- [What the exercise asks]: Within the entries below, output exactly the lines between the line containing "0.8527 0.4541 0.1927" and the line containing "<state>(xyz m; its", inclusive, and omit any picture.

------------------------------------------------------------------------

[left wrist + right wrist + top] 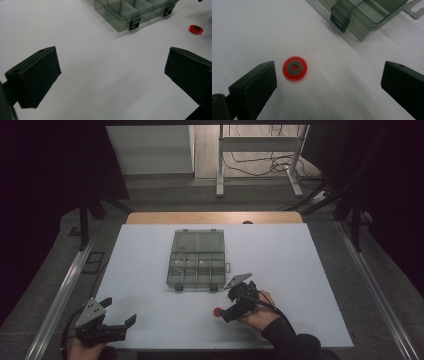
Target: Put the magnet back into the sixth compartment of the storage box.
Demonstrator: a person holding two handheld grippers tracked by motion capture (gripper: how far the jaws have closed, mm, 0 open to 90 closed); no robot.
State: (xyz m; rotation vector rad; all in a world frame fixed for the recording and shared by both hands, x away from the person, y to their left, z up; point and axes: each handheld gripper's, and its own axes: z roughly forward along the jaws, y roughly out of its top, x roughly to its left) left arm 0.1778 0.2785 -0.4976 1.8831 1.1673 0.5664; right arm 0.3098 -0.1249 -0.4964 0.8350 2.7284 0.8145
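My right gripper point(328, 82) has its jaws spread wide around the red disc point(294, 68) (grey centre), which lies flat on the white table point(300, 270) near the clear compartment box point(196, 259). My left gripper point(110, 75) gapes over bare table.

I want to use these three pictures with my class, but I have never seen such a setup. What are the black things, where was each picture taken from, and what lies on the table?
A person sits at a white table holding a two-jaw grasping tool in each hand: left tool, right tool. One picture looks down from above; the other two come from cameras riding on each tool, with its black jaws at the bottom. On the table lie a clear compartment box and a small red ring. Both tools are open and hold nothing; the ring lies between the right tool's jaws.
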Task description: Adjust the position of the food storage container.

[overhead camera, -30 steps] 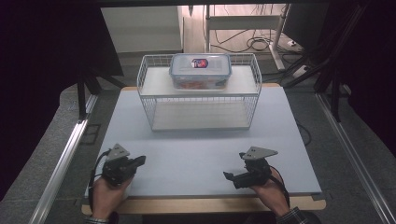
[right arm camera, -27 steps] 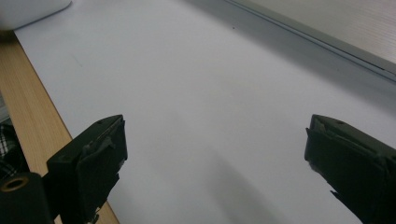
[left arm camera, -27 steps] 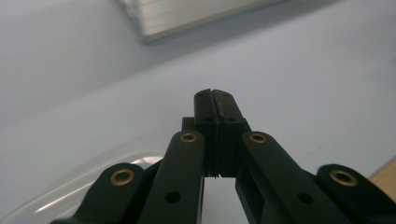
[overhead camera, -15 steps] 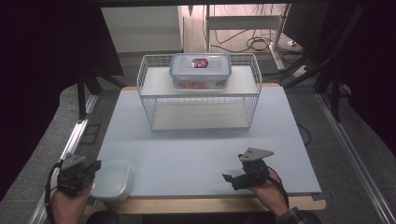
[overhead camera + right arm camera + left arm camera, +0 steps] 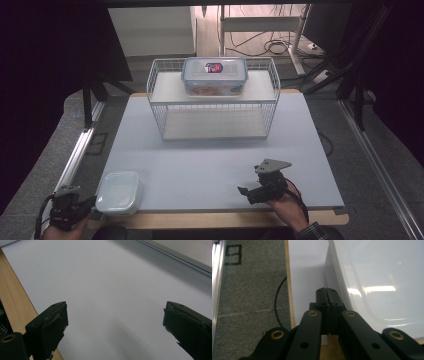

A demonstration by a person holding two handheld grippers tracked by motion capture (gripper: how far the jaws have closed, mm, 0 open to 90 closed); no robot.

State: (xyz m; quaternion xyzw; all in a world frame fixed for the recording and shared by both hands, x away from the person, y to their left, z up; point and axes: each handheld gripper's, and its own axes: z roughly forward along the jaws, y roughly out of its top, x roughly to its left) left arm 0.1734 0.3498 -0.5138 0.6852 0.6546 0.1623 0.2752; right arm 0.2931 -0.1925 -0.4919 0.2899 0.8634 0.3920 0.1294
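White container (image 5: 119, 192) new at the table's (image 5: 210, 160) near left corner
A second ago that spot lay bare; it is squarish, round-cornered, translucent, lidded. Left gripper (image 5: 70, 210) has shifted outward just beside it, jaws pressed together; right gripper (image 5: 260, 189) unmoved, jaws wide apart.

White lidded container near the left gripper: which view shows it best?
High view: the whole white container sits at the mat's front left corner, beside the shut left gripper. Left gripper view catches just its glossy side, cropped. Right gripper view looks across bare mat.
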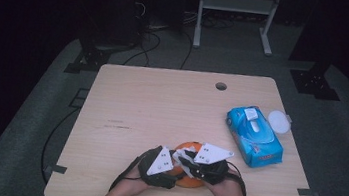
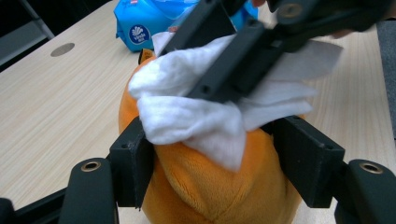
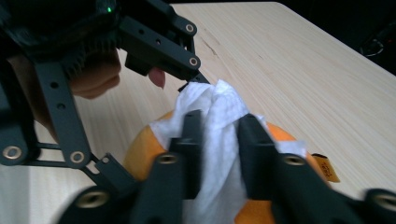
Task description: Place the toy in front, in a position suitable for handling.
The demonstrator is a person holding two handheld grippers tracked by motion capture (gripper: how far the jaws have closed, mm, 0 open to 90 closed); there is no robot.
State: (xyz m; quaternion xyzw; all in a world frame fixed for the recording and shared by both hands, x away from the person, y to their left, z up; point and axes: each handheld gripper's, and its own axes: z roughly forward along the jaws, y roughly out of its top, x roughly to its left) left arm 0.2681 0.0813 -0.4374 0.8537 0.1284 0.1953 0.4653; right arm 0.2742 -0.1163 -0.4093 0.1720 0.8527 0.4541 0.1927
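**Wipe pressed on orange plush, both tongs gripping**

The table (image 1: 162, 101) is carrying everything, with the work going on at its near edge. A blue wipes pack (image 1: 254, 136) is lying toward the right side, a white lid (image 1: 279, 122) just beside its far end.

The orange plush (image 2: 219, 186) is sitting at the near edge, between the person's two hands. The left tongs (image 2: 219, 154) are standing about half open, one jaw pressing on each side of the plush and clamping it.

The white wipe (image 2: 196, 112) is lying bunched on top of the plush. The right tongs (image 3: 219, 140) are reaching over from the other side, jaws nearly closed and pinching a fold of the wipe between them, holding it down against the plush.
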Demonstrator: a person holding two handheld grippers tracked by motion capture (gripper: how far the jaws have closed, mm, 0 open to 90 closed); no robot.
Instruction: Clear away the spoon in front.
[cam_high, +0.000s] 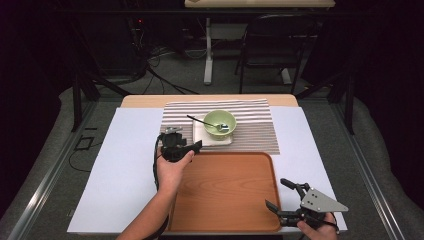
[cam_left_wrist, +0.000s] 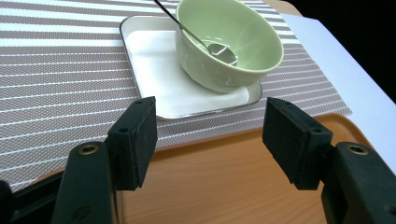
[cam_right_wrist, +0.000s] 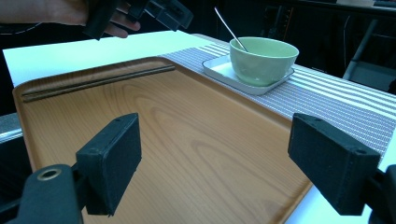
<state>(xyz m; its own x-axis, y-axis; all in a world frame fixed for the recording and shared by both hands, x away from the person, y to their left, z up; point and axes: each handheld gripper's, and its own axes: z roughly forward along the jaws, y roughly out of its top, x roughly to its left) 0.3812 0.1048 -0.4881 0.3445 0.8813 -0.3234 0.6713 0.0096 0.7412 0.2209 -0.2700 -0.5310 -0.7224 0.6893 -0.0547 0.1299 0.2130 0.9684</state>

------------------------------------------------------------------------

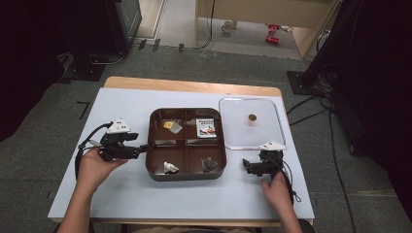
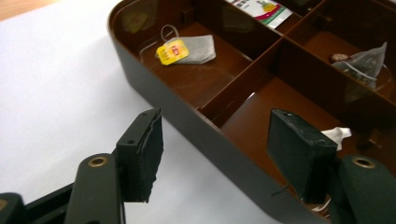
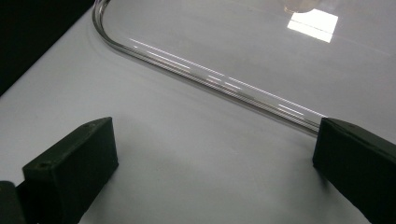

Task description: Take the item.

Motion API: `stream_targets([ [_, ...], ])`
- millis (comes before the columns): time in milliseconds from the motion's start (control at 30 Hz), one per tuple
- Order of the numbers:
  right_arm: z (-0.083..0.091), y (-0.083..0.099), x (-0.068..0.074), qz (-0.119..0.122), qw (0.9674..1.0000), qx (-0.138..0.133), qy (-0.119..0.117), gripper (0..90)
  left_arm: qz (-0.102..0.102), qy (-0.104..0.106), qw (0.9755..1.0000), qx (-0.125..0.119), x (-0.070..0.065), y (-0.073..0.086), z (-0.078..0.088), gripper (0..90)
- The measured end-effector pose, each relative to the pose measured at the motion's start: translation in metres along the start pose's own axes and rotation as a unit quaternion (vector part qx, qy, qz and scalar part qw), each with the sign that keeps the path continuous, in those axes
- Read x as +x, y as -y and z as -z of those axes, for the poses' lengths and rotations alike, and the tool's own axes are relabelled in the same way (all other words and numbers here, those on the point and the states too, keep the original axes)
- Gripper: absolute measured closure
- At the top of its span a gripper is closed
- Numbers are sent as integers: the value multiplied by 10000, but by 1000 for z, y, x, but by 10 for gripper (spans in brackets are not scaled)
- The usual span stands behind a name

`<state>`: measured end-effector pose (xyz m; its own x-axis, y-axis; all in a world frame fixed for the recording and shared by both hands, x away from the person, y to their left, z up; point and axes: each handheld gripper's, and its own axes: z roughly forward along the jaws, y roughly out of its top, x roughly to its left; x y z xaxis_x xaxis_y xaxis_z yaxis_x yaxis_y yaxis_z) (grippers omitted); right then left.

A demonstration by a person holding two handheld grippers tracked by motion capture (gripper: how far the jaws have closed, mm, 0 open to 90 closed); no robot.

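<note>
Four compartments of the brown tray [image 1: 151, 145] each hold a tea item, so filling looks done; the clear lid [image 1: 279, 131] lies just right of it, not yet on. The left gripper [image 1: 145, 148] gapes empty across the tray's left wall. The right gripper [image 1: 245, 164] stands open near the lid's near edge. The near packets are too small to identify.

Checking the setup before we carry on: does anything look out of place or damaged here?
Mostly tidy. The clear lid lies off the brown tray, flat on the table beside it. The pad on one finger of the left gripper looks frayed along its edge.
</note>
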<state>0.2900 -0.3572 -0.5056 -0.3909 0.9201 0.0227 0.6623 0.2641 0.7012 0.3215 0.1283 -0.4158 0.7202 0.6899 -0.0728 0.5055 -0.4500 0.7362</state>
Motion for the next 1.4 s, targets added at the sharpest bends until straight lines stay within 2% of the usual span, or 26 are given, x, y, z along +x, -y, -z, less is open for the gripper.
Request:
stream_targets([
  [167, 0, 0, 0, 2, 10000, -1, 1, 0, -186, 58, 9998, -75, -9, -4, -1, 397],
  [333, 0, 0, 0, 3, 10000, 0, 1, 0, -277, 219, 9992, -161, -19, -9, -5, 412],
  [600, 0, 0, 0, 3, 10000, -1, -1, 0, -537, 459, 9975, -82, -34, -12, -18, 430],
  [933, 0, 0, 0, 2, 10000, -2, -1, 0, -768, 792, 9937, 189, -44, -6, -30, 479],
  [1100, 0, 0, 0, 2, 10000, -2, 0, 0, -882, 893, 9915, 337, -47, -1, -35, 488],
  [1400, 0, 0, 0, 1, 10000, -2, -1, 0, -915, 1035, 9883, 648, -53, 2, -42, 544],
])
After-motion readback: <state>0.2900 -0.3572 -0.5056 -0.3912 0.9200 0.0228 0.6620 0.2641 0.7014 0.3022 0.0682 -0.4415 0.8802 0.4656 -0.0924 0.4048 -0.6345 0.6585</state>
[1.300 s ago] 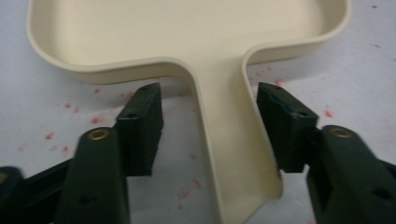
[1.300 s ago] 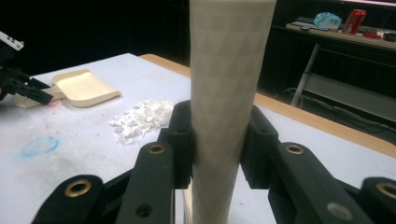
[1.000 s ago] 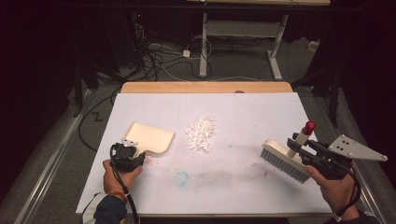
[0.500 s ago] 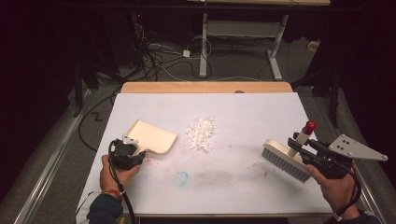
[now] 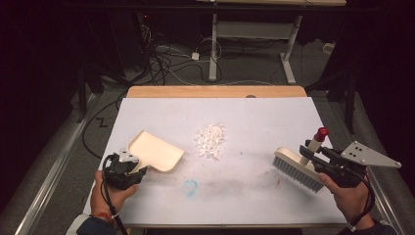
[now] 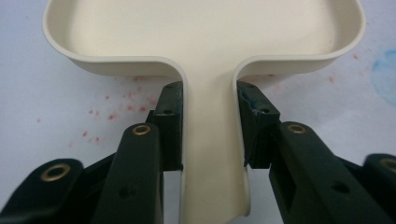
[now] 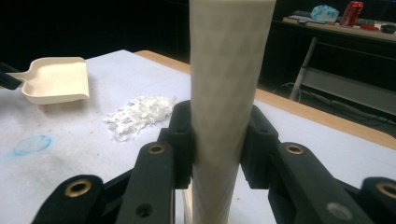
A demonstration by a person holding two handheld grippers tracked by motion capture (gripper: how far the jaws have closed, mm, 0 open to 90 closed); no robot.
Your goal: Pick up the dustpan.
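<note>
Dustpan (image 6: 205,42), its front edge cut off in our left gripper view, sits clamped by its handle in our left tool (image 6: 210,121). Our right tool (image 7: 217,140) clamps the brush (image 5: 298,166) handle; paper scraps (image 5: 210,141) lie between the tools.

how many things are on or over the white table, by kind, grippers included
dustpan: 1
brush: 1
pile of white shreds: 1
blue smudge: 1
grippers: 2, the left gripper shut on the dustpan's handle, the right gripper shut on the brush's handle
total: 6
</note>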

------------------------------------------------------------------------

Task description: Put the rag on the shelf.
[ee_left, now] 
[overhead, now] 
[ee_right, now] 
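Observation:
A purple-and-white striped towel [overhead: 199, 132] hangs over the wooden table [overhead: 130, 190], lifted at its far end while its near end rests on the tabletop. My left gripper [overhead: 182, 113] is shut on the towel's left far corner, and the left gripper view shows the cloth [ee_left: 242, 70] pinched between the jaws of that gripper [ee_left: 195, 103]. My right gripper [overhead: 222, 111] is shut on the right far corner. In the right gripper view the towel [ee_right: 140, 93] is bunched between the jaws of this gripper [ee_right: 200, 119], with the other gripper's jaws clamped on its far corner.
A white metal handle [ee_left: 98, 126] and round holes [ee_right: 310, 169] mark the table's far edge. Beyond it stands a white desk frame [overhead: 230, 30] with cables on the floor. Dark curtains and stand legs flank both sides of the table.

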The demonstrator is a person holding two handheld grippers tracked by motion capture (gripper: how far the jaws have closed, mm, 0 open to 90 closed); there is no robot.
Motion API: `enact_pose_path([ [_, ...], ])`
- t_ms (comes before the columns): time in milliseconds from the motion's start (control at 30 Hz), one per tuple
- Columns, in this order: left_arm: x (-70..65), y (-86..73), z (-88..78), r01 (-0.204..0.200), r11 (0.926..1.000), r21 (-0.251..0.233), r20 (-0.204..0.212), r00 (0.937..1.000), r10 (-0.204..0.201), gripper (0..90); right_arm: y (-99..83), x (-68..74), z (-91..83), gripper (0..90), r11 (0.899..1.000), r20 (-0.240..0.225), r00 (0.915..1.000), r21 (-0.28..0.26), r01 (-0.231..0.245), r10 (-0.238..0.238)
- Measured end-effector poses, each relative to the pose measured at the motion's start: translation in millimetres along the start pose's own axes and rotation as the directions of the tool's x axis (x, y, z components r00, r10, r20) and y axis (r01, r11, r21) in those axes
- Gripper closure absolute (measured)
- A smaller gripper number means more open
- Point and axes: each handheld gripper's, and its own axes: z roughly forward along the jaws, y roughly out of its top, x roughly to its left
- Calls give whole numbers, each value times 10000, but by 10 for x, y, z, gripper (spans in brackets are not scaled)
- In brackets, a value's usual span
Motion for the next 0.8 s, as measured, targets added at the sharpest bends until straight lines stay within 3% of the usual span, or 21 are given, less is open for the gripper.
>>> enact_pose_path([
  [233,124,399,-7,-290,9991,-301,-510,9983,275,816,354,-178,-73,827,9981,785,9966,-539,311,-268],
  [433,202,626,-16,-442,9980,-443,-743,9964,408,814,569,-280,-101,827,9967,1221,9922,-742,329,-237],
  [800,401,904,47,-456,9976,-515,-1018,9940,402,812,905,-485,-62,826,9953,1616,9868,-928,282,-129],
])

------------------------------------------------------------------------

- [Output for this exercise]:
State: (xyz m; quaternion xyzw; all in a world frame fixed for the recording and shared by both hands, x away from the person, y to their left, z up; point and axes: each handheld gripper's, and its own axes: z roughly forward along the jaws, y roughly out of its top, x roughly to its left) left arm 0.2681 0.0813 -0.4374 0.8537 0.1284 0.1953 0.4653; right arm 0.2742 -0.1163 -0.4093 0.1720 0.8527 0.4541 0.1927
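**Wipe pressed on orange plush, both tongs gripping**

The table (image 1: 162, 101) is carrying everything, with the work going on at its near edge. A blue wipes pack (image 1: 254, 136) is lying toward the right side, a white lid (image 1: 279, 122) just beside its far end.

The orange plush (image 2: 219, 186) is sitting at the near edge, between the person's two hands. The left tongs (image 2: 219, 154) are standing about half open, one jaw pressing on each side of the plush and clamping it.

The white wipe (image 2: 196, 112) is lying bunched on top of the plush. The right tongs (image 3: 219, 140) are reaching over from the other side, jaws nearly closed and pinching a fold of the wipe between them, holding it down against the plush.
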Demonstrator: a person holding two handheld grippers tracked by motion capture (gripper: how far the jaws have closed, mm, 0 open to 90 closed); no robot.
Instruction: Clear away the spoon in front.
[cam_high, +0.000s] 
[cam_left_wrist, +0.000s] 
[cam_right_wrist, +0.000s] 
<state>(xyz m; its own x-axis, y-axis; all in a world frame fixed for the recording and shared by both hands, x away from the person, y to their left, z up; point and axes: each handheld gripper's, and its own axes: z roughly forward along the jaws, y roughly out of its top, x roughly to its left) 0.3812 0.1048 -0.4881 0.3445 0.8813 -0.3234 0.6713 0.0096 0.7412 0.2209 -0.2700 -0.5310 -0.7224 0.6893 -0.0547 0.1299 0.2130 0.9684</state>

The exercise is done, with nothing more to add.